» Problem requirements
Answer with one number only: how many lines in the material contain "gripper".

—————

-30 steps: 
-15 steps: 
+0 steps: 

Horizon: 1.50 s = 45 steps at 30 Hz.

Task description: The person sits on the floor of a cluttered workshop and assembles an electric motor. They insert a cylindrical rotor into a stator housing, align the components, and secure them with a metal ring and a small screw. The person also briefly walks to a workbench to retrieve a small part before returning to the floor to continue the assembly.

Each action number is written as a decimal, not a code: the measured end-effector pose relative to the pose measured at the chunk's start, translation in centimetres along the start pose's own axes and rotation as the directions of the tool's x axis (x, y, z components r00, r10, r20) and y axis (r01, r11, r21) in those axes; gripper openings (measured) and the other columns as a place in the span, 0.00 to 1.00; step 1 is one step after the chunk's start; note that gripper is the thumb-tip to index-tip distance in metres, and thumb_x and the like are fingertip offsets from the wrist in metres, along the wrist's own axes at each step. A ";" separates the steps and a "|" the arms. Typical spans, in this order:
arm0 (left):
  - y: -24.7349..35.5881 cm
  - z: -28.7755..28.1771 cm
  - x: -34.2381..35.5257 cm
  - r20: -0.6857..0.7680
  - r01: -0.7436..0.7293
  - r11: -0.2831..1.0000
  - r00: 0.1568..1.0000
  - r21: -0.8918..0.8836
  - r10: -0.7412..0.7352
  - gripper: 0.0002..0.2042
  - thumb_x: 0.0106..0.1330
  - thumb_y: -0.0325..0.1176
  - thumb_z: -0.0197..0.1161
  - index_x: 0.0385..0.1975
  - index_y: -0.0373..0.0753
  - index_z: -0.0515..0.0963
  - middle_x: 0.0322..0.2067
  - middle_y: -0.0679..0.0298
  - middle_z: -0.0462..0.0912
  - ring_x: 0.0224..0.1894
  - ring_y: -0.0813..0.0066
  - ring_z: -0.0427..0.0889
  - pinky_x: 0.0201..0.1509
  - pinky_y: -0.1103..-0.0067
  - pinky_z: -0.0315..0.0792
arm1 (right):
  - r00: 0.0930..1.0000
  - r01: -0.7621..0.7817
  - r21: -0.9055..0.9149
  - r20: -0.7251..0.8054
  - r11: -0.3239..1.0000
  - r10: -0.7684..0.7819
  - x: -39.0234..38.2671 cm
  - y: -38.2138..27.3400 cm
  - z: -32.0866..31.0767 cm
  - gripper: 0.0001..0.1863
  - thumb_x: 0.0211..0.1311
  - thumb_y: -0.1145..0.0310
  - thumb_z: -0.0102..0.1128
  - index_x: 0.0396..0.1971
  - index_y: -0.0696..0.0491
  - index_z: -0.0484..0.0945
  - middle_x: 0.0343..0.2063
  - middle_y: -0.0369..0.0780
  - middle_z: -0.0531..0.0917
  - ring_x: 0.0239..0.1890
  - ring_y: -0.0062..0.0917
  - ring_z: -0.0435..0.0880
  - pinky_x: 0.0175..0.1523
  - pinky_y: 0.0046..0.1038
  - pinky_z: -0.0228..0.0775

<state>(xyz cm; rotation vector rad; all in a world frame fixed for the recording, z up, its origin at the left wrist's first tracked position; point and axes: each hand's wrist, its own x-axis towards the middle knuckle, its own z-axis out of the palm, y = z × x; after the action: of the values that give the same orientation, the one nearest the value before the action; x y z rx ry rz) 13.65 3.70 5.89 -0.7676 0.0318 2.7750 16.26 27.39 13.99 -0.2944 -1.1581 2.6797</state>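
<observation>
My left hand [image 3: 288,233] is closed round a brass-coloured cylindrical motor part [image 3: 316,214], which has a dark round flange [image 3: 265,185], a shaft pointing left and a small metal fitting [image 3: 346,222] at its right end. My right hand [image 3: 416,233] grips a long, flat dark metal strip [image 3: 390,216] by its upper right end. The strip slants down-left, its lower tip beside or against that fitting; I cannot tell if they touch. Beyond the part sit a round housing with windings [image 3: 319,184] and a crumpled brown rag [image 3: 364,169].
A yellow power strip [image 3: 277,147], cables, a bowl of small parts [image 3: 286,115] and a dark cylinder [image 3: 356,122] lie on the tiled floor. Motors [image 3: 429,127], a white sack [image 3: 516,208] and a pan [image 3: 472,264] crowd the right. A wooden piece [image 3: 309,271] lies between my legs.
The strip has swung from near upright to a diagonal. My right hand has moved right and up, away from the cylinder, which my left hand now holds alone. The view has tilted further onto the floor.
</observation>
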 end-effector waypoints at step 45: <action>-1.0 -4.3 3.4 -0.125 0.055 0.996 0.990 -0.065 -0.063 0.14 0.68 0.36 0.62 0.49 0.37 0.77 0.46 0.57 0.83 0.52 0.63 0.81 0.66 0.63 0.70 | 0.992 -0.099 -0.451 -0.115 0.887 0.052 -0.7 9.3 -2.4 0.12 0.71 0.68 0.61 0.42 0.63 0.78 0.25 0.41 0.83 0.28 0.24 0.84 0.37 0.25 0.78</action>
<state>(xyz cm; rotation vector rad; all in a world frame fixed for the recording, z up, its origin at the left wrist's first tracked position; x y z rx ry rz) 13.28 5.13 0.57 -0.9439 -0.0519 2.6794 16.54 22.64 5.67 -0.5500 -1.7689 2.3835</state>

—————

» Your response
3